**TASK DETAILS**:
Please repeat the listing exactly, with every line intact.

**RECORDED INFORMATION**:

_ _ _ _

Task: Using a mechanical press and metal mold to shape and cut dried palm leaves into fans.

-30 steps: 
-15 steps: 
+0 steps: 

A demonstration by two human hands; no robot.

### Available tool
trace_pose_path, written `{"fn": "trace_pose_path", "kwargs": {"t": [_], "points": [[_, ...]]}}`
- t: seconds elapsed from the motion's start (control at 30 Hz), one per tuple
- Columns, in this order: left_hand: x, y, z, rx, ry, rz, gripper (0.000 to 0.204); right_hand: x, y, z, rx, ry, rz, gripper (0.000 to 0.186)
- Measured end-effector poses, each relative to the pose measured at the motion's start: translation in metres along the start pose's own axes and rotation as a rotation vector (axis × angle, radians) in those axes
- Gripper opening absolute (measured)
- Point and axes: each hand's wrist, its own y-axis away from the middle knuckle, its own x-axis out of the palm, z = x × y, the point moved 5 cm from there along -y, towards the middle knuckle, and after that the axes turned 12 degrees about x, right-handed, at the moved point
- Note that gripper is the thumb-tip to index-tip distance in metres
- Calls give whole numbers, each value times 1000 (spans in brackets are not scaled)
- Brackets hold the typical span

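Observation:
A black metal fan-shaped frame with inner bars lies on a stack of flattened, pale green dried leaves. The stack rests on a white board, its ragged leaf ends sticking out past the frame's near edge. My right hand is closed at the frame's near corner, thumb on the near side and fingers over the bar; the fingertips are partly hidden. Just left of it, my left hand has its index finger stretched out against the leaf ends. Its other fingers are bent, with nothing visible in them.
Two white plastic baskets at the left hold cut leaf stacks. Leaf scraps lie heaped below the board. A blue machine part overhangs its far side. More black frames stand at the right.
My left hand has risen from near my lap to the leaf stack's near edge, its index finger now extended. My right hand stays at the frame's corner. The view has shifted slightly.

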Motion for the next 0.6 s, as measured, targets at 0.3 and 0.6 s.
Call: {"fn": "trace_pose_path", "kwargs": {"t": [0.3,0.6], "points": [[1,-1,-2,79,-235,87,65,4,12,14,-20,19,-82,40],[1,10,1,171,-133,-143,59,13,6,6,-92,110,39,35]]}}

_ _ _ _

**EXERCISE RESULT**:
Task: Using a mechanical press and metal mold to shape and cut dried palm leaves into fans.

-30 steps: 
-15 steps: 
+0 steps: 

A demonstration by two human hands; no robot.

### Available tool
trace_pose_path, written `{"fn": "trace_pose_path", "kwargs": {"t": [_], "points": [[_, ...]]}}`
- t: seconds elapsed from the motion's start (control at 30 Hz), one per tuple
- Columns, in this order: left_hand: x, y, z, rx, ry, rz, gripper (0.000 to 0.204); right_hand: x, y, z, rx, ry, rz, gripper (0.000 to 0.186)
- Measured end-effector poses, each relative to the pose measured at the motion's start: translation in metres along the start pose's own axes and rotation as a rotation vector (axis × angle, radians) in those axes
- Gripper opening absolute (measured)
- Point and axes: each hand's wrist, its own y-axis away from the middle knuckle, its own x-axis out of the palm, z = x × y, the point moved 5 cm from there along -y, towards the middle knuckle, and after that the axes turned 12 degrees about x, right-handed, at the moved point
- Note that gripper is the thumb-tip to index-tip distance in metres
- Calls give whole numbers, each value times 1000 (spans in brackets are not scaled)
- Brackets hold the typical span

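Observation:
A black metal fan-shaped frame with inner bars lies on a stack of flattened, pale green dried leaves. The stack rests on a white board, its ragged leaf ends sticking out past the frame's near edge. My right hand is closed at the frame's near corner, thumb on the near side and fingers over the bar; the fingertips are partly hidden. Just left of it, my left hand has its index finger stretched out against the leaf ends. Its other fingers are bent, with nothing visible in them.
Two white plastic baskets at the left hold cut leaf stacks. Leaf scraps lie heaped below the board. A blue machine part overhangs its far side. More black frames stand at the right.
My left hand has risen from near my lap to the leaf stack's near edge, its index finger now extended. My right hand stays at the frame's corner. The view has shifted slightly.
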
Motion for the next 0.6 s, as measured, targets at 0.3 and 0.6 s.
Call: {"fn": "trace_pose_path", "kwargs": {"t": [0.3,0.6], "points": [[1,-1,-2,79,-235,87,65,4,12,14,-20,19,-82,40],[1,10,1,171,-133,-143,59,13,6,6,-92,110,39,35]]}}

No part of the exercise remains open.